Our study attempts to answer the question, “What is the probability that a person entering a lung cancer screening program involving 1 or 2 screening tests will have at least 1 false-positive CT or chest radiography?” A person could contribute to the cumulative risk curve only once, after a first false-positive test result; this avoided double-counting of suspicious nodules and artificial inflation of the curve. Kaplan–Meier analysis generated cumulative incidence curves based on estimated probability of a first false-positive result at baseline or second screening received. For the base-case analysis, we considered persons with incomplete follow-up (<12 months) after a positive screening to have received a false-positive result. As a sensitivity analysis, we assumed that a proportion of persons with insufficient follow-up after a positive examination result did have cancer, in which the proportion was estimated as published positive predictive values (from other trials) of CT (7%) and chest radiography (2%) for screening detection of lung cancer

Logistic regression was done through 2 models to identify potential participant characteristics associated with increased odds of a false-positive examination result after the first screening or the second screening (if the first screening was negative). Variables included age, current versus former smoking status, and smoking history of 60 pack-years or more versus 30 to 59 pack-years. We adjusted logistic regression analyses for screening center. We calculated odds ratios (ORs) separately for CT and chest radiography. We also examined variance in the false-positive rate by study center.

Results

Demographic Characteristics

Participants were more likely to be men (59%) and current smokers (57%). As expected, randomization achieved balance in baseline patient characteristics.

Adherence Rates

A total of 1610 participants underwent at least 1 CT, and 1580 participants underwent at least 1 chest radiography. A total of 1374 participants in the CT group (97%) and 1287 participants in the chest radiography group (95.2%) received both examinations. Adherence was lower in both groups for the second screening than for the baseline test.
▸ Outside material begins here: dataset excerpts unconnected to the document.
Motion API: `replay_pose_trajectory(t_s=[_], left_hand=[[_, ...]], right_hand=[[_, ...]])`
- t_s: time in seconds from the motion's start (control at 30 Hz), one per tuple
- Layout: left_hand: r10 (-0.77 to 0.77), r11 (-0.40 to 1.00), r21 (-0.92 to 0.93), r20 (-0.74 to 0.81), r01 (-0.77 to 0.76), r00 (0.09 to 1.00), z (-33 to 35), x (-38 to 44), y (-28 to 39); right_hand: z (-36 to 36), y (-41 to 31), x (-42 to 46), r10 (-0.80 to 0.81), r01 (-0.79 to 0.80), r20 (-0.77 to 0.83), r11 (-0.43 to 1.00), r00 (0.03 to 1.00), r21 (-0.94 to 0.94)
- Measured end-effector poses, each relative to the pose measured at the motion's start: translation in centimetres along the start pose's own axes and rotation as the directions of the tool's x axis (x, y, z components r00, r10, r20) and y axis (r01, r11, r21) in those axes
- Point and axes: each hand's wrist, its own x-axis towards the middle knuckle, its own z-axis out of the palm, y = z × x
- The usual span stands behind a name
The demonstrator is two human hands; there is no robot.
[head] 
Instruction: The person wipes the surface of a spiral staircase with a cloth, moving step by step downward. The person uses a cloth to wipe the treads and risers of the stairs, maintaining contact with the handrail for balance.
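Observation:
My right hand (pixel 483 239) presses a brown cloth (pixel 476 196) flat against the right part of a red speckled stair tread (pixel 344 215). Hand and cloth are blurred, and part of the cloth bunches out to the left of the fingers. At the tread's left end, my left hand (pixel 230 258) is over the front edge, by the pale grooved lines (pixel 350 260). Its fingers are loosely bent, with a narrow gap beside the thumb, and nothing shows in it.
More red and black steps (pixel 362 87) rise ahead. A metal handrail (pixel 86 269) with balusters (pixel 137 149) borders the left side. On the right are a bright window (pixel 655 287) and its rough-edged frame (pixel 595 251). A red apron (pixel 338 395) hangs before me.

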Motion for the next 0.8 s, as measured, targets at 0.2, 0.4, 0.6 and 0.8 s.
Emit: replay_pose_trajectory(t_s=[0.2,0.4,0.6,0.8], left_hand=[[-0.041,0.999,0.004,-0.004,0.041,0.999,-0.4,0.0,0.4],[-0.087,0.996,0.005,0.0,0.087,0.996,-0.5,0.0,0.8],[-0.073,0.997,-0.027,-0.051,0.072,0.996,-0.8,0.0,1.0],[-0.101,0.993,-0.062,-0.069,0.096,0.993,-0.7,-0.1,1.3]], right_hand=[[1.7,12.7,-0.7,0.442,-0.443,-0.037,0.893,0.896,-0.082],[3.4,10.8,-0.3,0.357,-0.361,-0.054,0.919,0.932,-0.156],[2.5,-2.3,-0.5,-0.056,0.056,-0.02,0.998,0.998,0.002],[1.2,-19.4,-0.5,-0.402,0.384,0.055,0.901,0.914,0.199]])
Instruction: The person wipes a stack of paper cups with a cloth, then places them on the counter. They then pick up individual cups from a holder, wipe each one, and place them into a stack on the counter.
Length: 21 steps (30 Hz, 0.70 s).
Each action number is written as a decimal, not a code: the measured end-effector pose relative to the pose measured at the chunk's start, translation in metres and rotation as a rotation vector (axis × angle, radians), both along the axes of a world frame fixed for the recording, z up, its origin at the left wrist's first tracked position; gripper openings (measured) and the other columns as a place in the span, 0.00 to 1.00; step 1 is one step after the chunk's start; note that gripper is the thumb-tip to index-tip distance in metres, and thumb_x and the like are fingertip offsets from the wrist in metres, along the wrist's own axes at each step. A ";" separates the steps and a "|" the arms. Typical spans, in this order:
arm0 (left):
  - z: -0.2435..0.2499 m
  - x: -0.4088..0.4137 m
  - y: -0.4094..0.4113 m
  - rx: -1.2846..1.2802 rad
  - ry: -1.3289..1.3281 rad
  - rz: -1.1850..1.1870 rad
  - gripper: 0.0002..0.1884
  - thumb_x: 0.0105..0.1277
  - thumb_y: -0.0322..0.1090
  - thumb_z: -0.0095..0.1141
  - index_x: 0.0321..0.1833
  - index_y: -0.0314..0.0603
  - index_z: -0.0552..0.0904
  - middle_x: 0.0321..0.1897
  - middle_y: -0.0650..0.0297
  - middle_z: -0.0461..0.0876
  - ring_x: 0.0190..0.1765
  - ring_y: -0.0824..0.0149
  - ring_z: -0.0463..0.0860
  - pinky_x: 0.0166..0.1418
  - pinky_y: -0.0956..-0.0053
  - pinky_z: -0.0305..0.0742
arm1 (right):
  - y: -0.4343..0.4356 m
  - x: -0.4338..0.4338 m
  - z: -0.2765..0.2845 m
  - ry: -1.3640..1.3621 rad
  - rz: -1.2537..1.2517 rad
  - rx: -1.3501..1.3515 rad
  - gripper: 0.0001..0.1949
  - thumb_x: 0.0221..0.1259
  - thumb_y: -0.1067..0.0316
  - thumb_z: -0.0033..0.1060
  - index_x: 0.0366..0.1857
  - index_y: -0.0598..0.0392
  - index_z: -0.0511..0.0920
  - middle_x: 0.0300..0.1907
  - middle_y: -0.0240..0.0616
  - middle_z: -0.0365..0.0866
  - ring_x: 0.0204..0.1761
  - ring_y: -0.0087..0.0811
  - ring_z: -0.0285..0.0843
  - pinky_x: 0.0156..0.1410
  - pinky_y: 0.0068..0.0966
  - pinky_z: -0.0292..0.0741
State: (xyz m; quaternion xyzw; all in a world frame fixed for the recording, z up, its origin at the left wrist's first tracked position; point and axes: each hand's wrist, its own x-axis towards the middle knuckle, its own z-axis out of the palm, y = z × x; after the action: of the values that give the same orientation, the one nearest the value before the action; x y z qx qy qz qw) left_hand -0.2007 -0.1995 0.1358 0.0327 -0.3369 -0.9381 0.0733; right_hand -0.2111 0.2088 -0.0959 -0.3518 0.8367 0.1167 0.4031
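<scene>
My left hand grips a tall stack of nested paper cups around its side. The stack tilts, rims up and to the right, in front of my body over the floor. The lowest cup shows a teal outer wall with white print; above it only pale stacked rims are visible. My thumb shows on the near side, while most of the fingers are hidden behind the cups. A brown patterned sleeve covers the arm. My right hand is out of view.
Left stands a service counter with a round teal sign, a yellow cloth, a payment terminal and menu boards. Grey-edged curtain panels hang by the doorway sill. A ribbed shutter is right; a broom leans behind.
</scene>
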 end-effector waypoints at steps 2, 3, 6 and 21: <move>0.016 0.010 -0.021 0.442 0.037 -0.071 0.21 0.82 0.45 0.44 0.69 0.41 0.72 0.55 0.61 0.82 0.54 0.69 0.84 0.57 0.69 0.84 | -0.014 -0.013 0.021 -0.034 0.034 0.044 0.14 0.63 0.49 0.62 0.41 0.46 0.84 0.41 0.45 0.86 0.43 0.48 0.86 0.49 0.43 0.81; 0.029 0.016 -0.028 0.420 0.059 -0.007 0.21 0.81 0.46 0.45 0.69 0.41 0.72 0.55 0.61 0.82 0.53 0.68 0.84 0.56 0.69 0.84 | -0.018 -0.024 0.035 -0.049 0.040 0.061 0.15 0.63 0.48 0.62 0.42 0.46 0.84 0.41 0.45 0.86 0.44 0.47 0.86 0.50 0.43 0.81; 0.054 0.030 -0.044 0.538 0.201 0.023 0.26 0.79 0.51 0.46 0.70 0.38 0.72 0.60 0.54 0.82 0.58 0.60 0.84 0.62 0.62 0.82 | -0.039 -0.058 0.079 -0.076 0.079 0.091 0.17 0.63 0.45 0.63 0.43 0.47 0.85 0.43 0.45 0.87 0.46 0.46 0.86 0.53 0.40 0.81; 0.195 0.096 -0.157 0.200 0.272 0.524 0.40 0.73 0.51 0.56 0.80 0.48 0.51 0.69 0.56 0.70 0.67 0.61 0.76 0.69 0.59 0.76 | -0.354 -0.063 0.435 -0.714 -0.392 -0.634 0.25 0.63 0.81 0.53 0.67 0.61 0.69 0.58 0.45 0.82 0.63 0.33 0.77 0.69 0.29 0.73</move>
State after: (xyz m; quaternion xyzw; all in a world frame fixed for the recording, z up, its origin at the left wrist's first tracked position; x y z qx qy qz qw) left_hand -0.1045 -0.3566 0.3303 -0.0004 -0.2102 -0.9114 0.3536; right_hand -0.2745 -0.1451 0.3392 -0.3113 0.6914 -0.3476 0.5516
False-Positive and False-Negative Results

A total of 31% (n = 506) of participants in the CT group and 14% (n = 216) of participants in the chest radiography group received at least 1 false-positive result. In comparison, screening CT was true-positive in 38 instances (2% of participants) and chest radiography was true-positive in 16 instances (1% of participants).

At baseline screening, the risk for a false-positive result is 21% (95% CI, 19% to 23%) for CT and 9% (CI, 8% to 11%) for chest radiography. These risks increase to 33% (CI, 31% to 35%) and 15% (CI, 13% to 16%), respectively, at second examination. Sensitivity analysis, which assumed that 7% of participants in the CT group and 2% of participants in the chest radiography group with insufficient follow-up after a positive screening had true-positive results, yielded identical rates. Four examinations with false-negative results were reported between the baseline and T1 examinations. All were in the chest radiography group (0.2% of participants in this group).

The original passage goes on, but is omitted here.